=== Begin Enclosure ===
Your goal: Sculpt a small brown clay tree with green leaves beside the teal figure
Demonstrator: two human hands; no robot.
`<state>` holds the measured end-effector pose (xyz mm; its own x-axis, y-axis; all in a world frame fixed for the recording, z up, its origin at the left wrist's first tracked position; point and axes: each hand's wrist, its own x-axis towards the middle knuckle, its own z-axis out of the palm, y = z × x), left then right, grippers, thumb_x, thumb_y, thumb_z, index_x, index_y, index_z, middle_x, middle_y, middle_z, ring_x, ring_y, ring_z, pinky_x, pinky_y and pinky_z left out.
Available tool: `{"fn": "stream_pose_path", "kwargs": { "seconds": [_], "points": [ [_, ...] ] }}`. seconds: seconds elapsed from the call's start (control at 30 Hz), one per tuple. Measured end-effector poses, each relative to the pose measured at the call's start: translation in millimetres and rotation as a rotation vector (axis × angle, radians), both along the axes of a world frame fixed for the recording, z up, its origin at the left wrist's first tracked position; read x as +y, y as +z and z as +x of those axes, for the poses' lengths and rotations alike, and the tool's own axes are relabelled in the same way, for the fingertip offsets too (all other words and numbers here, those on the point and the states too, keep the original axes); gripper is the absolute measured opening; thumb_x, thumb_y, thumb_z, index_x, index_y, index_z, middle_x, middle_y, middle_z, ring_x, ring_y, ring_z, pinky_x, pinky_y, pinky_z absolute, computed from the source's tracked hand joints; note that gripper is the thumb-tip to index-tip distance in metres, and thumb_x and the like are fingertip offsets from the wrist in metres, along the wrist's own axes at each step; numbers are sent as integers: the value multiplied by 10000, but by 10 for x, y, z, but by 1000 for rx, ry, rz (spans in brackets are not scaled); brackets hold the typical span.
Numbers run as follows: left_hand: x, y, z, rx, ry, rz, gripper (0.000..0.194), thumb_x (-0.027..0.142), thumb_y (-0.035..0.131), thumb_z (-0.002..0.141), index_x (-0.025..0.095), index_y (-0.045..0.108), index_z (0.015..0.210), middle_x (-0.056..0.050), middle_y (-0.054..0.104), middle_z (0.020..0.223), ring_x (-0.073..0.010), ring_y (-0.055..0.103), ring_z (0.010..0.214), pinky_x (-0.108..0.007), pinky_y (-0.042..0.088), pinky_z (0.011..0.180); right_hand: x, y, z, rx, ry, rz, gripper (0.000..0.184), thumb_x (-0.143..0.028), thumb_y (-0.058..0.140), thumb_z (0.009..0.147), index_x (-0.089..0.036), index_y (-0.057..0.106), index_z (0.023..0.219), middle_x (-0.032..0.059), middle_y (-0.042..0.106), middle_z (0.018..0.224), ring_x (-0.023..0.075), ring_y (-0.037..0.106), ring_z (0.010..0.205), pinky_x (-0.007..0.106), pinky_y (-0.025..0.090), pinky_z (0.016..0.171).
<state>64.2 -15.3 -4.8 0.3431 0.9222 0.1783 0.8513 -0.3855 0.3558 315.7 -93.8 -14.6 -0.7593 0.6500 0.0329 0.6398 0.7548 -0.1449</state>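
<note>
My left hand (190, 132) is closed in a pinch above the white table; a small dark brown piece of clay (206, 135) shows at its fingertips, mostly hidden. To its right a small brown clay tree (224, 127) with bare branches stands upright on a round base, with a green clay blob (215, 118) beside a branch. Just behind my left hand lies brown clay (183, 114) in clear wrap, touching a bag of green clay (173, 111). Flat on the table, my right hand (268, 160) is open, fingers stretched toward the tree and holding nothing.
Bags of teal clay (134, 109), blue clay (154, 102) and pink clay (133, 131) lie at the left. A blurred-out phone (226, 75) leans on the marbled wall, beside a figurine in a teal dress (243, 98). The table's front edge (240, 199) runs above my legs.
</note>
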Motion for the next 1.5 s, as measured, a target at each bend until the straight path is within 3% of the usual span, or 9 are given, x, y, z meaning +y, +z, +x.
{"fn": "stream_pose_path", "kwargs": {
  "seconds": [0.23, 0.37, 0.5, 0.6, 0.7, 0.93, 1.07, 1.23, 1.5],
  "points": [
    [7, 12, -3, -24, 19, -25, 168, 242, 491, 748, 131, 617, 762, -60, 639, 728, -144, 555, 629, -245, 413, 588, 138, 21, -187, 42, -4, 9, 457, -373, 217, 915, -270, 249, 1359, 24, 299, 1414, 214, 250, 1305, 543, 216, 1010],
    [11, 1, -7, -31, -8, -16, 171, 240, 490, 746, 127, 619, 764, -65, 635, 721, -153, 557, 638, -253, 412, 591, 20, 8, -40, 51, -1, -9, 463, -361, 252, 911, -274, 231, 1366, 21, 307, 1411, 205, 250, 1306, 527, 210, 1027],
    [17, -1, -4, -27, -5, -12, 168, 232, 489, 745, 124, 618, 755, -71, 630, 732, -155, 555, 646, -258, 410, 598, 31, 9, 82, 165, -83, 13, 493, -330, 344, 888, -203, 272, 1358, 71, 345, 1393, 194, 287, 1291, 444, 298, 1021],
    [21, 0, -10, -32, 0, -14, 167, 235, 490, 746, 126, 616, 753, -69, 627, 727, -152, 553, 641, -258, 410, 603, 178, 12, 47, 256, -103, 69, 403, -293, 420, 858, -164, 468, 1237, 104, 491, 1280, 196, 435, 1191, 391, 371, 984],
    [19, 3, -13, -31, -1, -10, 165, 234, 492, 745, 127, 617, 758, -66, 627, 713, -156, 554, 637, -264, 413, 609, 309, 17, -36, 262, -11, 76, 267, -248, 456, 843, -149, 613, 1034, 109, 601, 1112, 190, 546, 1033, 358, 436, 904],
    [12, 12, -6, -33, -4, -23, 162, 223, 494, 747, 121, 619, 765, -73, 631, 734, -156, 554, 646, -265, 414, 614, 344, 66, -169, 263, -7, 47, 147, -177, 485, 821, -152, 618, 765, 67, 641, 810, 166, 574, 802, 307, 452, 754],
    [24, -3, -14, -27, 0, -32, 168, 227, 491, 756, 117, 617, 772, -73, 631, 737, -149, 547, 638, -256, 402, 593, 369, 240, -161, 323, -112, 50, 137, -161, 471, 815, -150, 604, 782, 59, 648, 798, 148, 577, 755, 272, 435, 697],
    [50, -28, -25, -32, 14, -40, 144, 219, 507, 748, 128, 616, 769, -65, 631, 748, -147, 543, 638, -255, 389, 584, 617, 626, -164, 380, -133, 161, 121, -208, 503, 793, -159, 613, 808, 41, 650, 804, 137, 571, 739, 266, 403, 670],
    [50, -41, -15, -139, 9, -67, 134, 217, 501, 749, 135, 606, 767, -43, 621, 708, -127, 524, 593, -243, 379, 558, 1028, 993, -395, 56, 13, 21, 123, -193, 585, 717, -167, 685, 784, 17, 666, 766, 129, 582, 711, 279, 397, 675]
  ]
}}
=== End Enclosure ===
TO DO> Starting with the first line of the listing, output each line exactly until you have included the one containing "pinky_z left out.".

YOUR SOLUTION>
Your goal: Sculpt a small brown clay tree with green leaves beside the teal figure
Demonstrator: two human hands; no robot.
`<state>` holds the measured end-effector pose (xyz mm; its own x-axis, y-axis; all in a world frame fixed for the recording, z up, its origin at the left wrist's first tracked position; point and axes: each hand's wrist, its own x-axis towards the middle knuckle, its own z-axis out of the palm, y = z × x), left then right, grippers, thumb_x, thumb_y, thumb_z, index_x, index_y, index_z, middle_x, middle_y, middle_z, ring_x, ring_y, ring_z, pinky_x, pinky_y and pinky_z left out.

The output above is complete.